Your answer should be the lines below from the one holding "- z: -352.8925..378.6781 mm" through the one holding "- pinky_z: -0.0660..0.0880", copied exactly and with nothing else.

=======

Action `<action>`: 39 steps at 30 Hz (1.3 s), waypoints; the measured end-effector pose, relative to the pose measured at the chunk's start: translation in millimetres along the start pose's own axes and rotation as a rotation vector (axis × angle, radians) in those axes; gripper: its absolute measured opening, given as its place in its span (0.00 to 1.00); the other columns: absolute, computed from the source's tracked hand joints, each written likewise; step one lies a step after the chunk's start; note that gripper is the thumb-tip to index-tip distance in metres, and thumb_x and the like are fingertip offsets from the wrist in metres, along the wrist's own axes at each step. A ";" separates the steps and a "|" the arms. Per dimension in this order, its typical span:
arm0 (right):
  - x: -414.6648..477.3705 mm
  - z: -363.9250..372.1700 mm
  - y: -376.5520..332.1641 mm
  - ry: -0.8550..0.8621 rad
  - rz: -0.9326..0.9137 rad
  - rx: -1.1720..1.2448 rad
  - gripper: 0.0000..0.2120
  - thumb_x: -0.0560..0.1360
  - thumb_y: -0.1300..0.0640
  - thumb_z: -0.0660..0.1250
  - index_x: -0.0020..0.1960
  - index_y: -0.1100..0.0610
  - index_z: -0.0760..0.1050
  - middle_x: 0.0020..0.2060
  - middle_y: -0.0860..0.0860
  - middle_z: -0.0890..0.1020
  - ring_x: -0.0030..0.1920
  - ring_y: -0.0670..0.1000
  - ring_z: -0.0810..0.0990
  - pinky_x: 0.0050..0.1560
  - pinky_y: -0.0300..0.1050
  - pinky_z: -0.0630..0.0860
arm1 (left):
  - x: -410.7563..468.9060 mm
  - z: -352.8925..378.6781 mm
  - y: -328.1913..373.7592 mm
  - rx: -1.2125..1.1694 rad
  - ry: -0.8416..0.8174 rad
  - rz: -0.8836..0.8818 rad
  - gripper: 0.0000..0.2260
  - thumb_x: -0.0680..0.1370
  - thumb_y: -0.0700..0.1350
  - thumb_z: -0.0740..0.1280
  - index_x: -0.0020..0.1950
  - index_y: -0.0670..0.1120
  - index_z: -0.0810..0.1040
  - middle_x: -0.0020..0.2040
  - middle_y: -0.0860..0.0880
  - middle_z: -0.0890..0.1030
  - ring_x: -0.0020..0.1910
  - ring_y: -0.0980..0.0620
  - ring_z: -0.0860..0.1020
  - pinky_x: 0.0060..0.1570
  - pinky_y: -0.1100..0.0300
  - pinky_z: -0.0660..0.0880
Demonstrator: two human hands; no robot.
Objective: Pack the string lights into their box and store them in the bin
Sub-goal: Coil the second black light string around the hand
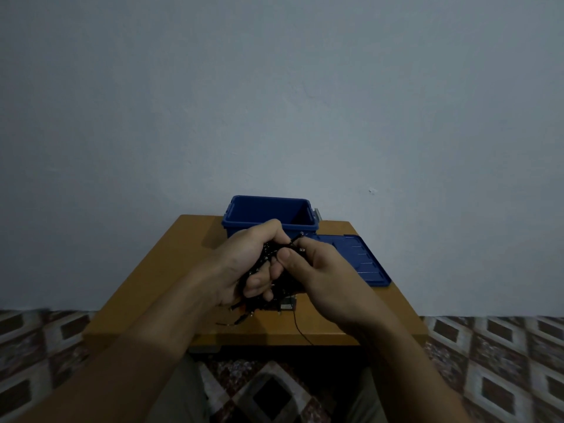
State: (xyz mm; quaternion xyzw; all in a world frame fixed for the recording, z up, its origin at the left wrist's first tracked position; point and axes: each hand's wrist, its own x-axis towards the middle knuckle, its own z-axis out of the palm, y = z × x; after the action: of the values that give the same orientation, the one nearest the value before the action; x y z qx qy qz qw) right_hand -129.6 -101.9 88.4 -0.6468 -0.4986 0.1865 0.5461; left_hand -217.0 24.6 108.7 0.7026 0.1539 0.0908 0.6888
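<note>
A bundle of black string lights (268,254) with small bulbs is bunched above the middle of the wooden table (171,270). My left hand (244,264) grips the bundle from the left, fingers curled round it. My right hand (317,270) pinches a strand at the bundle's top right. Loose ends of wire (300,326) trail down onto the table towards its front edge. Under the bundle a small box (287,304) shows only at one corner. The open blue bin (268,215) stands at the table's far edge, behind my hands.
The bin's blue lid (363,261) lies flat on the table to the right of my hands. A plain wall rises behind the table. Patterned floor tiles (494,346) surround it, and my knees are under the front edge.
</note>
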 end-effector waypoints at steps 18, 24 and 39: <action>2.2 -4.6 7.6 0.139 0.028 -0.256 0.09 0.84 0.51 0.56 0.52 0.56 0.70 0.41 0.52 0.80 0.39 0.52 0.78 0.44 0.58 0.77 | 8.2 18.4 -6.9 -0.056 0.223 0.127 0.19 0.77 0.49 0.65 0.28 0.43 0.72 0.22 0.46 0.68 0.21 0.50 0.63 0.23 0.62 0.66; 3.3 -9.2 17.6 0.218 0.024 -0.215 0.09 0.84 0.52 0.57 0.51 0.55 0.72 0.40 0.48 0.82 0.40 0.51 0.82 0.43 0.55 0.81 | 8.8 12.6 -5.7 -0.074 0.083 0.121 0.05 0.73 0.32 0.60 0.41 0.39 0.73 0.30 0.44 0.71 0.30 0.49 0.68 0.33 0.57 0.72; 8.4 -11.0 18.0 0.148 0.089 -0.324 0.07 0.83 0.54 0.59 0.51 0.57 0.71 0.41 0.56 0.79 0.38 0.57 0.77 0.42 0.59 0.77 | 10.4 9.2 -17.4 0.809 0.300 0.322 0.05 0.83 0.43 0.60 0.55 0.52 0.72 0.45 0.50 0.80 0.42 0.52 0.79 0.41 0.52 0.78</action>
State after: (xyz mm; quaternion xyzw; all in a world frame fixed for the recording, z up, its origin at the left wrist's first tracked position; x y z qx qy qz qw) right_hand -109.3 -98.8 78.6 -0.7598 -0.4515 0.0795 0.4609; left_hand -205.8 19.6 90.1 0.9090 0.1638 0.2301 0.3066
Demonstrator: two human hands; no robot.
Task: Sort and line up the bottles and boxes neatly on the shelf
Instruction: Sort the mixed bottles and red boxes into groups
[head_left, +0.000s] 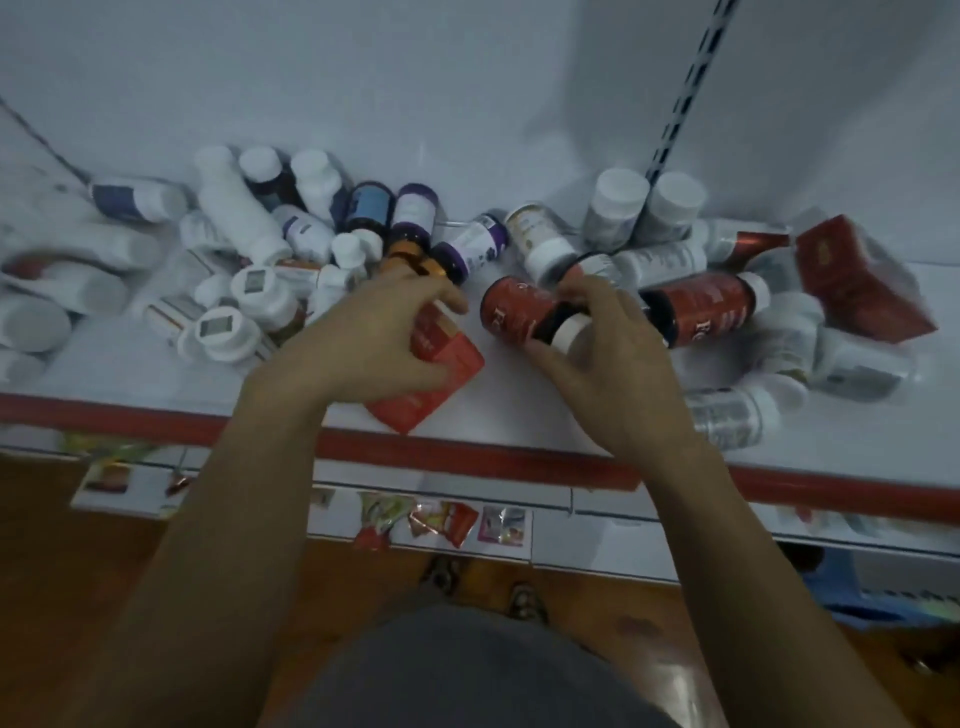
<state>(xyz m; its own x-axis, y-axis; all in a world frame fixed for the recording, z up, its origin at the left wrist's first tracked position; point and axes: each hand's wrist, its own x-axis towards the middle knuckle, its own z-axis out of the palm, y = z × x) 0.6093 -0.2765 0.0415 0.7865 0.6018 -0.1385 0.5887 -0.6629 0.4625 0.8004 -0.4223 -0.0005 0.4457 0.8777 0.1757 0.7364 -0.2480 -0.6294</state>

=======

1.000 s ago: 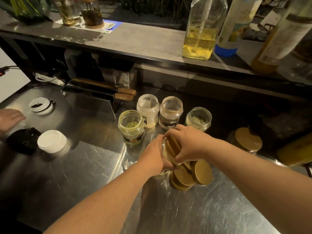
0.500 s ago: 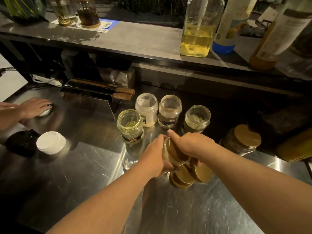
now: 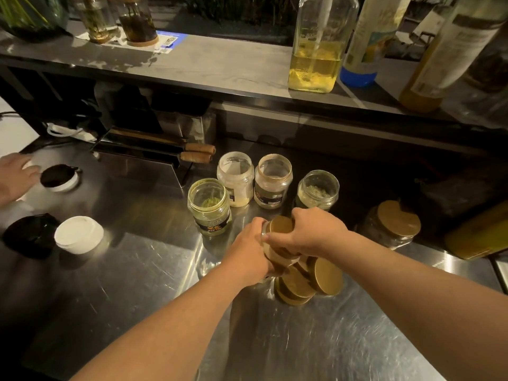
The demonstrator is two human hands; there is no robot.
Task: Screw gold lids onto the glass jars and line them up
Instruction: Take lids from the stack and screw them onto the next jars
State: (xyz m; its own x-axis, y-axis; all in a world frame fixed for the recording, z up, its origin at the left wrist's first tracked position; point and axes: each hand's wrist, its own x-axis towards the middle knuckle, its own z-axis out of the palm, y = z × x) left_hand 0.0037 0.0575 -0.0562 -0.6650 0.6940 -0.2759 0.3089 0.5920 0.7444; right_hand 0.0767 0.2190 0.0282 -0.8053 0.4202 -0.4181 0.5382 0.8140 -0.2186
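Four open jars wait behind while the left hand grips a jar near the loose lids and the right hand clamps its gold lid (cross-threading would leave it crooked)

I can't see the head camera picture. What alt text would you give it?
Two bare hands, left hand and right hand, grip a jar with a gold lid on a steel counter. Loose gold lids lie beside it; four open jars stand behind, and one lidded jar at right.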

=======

Task response:
  - z: -352.8925..378.6781 mm
  - y: -328.1913..373.7592 mm
  - rx: -1.2125..1.1694 rad
  - ry: -0.8416..0.8174 rad
  - rz: -0.8836..0.8818 rad
  - gripper: 0.0000..0.2260
  - thumb_x: -0.0680..0.1370
  - thumb_y: -0.0700..0.1350
  - thumb_z: -0.0740..0.1280
  - index_x: -0.0020..0.1950
  - index_y: -0.0670..0.1120
  - index_z: -0.0810..0.1040
  - middle_x: -0.0020..0.2040
  - middle_y: -0.0860..0.0880
  - middle_z: -0.0890..0.1030
  - ring_x: -0.0020..0.1910
  - ring_y: -0.0980..0.0620
  - ring_z: -0.0860..0.1020
  - pinky_x: 0.0060..0.1570
  - pinky_y: -0.1100..0.0300
  - pinky_z: -0.0660..0.0880

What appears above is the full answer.